12/3/2026
Cómo funciona tu sueño y cómo mejorarlo
Para poder dormir, deben darse simultáneamente dos procesos fisiológicos.
Por un lado, está el proceso homeostático del sueño, también conocido como “presión de sueño”. Este proceso se refiere, básicamente, al tiempo que llevamos despiertos: cuanto más tiempo pasamos sin dormir, mayor es esa presión y, por tanto, mayor es la necesidad de descanso.
Este mecanismo está mediado por la adenosina, una molécula que refleja la actividad neuronal y el gasto energético del cerebro. Durante la vigilia, la adenosina se va acumulando progresivamente en el cerebro y, cuando alcanza niveles suficientes, favorece la aparición del sueño.
Así, cuantas más horas llevamos despiertos, mayor es la acumulación de adenosina y, en consecuencia, mayor será la presión de sueño al llegar la noche, lo que facilita conciliar el sueño. En cambio, si llevamos pocas horas despiertos o realizamos una siesta prolongada por la tarde, esa presión disminuye.

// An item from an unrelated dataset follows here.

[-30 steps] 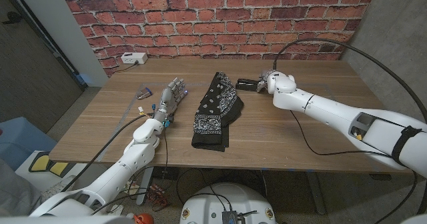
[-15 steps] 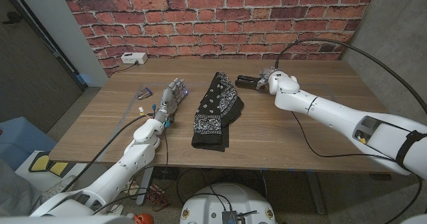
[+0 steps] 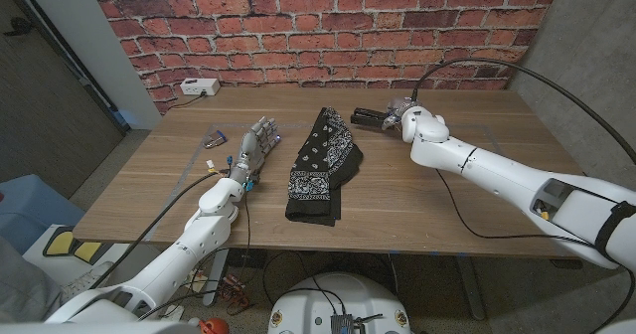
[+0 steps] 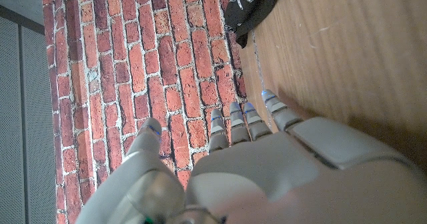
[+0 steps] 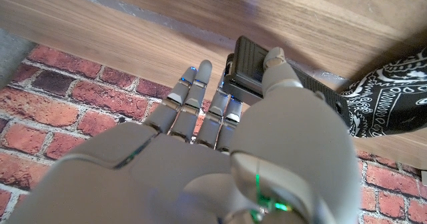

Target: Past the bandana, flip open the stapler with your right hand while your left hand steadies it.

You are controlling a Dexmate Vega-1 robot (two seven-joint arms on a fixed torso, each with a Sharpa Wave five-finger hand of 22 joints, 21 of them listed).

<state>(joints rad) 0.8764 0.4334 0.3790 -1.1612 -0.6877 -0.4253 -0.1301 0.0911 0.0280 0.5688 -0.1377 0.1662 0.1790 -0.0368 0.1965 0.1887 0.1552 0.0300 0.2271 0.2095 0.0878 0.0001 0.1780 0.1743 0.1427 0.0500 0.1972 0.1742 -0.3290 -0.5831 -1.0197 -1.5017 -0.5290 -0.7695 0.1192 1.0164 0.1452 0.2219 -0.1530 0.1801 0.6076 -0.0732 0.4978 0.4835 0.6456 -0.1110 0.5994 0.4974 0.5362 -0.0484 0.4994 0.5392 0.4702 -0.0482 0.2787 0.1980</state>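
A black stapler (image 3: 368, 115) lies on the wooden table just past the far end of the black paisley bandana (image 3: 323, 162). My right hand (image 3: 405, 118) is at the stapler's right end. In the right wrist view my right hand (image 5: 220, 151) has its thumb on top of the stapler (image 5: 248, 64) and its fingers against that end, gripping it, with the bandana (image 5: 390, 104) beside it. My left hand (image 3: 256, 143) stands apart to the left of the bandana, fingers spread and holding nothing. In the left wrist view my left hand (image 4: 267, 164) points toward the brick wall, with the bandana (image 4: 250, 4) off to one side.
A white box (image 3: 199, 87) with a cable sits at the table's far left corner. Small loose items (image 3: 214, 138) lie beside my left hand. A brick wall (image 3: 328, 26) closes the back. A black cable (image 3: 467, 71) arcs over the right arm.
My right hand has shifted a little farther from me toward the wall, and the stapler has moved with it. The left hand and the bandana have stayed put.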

Cuando la presión de sueño es baja, resulta más difícil dormirse por la noche.
Por otro lado, está el ritmo circadiano, nuestro reloj biológico interno. Todos los seres humanos contamos con este sistema que regula los momentos de vigilia y descanso, indicándonos cuándo es de día y cuándo es de noche y, por tanto, cuándo debemos estar despiertos o dormir.
El ritmo circadiano está estrechamente relacionado con la melatonina, una hormona cuya liberación depende principalmente de la luz. La luz solar inhibe su producción, mientras que la oscuridad la favorece. Por eso, al anochecer, el cuerpo comienza a producir melatonina, enviando la señal de que es momento de dormir.
Para poder conciliar el sueño y que este sea de calidad, es imprescindible que ambos procesos,la presión de sueño y el ritmo circadiano, estén bien sincronizados. Por un lado, debemos haber acumulado suficiente presión de sueño tras varias horas de vigilia; y, por otro, nuestro reloj biológico debe indicar que es el momento adecuado para dormir.

Cuando estos dos mecanismos están alineados, no solo nos dormimos con mayor facilidad, sino que también disfrutamos de un sueño más profundo y reparador. En cambio, si alguno de ellos se desajusta, es frecuente que aparezcan dificultades para conciliar el sueño o que la calidad del descanso se vea afectada.
Por ejemplo:
- Una siesta prolongada durante el día reduce la presión de sueño, lo que puede dificultar el descanso nocturno.
- La cafeína bloquea los receptores de adenosina en el cerebro; por eso, un consumo elevado puede dificultar el sueño por la noche.
- Al viajar a otra zona horaria, el reloj biológico se desajusta respecto al nuevo horario, por lo que durante unos días la presión de sueño y el ritmo circadiano no están sincronizados.
- Las personas que trabajan a turnos suelen presentar desajustes entre su ritmo circadiano y sus horarios de sueño, lo que puede afectar a la calidad del descanso.
¿Qué puedes hacer para mejorar tu sueño?
Para favorecer un buen descanso, el objetivo principal es ayudar a que estos dos procesos, la presión de sueño y el ritmo circadiano, trabajen a tu favor:
- Mantén horarios de sueño regulares, acostándote y levantándote a la misma hora, incluso los fines de semana.
- Evita siestas largas, especialmente por la tarde. Si necesitas descansar, procura que no superen los 20–30 minutos, siempre antes de las 17h.
- Limita el consumo de cafeína (café, té, bebidas energéticas), sobre todo a partir de media tarde.
- Exponte a la luz natural durante el día, especialmente por la mañana, para reforzar tu ritmo circadiano.
- Reduce la exposición a pantallas y luz intensa por la noche, ya que pueden interferir con la producción de melatonina.
- Crea una rutina relajante antes de dormir que le indique a tu cuerpo que es momento de descansar.
Pequeños cambios en estos hábitos pueden ayudarte a sincronizar mejor tus procesos fisiológicos y, con ello, mejorar tanto la facilidad para dormirte como la calidad de tu sueño.